The streak of consistent denials of writs of prohibition should give all practitioners cause to reflect. Even in “bet the company” cases, should a practitioner use client resources to pursue an end with no historical success? If the end is simply to delay litigation, then perhaps that answer is in the affirmative. Though, such a strategy could have certain ethical implications. Certainly, in Wyeth the litigation over the forum non conveniens issue added an extra year and a half to the litigation process.

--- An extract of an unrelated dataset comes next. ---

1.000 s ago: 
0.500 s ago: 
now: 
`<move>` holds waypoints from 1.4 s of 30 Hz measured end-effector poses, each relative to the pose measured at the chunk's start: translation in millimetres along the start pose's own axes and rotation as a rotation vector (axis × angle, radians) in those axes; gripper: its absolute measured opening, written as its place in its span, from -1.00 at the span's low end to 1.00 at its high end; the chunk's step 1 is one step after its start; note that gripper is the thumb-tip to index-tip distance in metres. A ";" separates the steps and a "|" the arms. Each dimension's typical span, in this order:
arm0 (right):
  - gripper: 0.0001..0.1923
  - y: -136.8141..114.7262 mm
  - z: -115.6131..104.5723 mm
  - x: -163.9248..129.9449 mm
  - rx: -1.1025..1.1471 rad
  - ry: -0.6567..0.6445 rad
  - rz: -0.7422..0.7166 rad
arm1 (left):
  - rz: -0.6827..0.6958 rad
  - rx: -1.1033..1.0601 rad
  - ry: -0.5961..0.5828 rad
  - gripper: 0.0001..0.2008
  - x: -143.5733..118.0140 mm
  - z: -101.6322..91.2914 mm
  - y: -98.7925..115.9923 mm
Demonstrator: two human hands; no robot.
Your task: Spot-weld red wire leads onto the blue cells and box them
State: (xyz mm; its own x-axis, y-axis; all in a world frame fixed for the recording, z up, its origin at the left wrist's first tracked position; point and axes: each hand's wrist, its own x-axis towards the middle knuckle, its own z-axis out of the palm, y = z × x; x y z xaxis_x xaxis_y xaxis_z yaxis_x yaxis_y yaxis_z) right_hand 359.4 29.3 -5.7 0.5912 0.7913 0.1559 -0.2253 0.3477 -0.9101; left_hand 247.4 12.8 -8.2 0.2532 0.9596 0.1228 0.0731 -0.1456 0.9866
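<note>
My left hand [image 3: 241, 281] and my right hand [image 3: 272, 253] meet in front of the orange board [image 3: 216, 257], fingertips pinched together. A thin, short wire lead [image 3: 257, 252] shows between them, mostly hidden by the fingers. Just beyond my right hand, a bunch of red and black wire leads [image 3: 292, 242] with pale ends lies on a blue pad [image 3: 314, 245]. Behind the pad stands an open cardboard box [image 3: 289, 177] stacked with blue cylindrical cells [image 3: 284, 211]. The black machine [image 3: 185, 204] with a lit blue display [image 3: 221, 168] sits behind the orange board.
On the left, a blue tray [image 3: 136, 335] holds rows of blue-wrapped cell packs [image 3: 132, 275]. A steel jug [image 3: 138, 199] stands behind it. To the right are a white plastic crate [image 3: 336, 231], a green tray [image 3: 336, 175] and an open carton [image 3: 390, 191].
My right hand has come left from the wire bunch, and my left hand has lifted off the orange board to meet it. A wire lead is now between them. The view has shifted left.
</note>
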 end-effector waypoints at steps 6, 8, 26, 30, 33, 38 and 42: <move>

Drawing out the litigation process is especially attractive to defendants facing a class action worth significant sums of money. Class action plaintiff law firms are a risky business, where such delay can be an effective countermeasure and determent to future litigation by nudging class actions out of the business reality. Such gamesmanship of the system should be discouraged.
This context justifies the outcome of Wyeth. The trial court noted the procedural dance had been drawn out long enough. The removal, remand, severing, amending of complaints, and interlocutory appeal process perhaps weighed in the back of the trial court’s and Supreme Court’s minds. The procedural delay may have been the best argument in favor of the plaintiffs.

- Brian T. Bear

[1] State ex. rel Wyeth v. Grady, 262 S.W.3d 216 (Mo. 2008) (en banc).
[2] Id.
[3] Id. at 218.
[4] Id. at 223.
[5] Id. at 217-22.
[6] Plaintiffs were located in the northeast region of the country. Id. at 220.
[7] Id. at 230-31.
[8] See Martin J. McMahon, Forum Non Conveniens Doctrine in State Court as Affected by Availability of Alternative Forum, 57 A.L.R. 4th 973 (2005).
[9] State ex rel. K-Mart Corp. v. Holliger, 986 S.W.2d 165 (Mo. 1999) (en banc).
[10] Anglim v. Mo. Pac. R.R. Co., 832 S.W.2d 298 (Mo. 1992) (en banc).
[11] Id. at 203 (quoting Gulf Oil Corp. v. Gilbert, 330 U.S. 501, 508-09 (1947)).
[12] Michael D. Murray, Jurisdiction Venue Limitations, 12 Missouri Practice § 2:44 (2008) (For example, in the Circuit of St. Louis County, the court will accept cases based on transactions arising within 300 miles of the court.)
[13] See Wyeth, 262 S.W.3d at 230-31.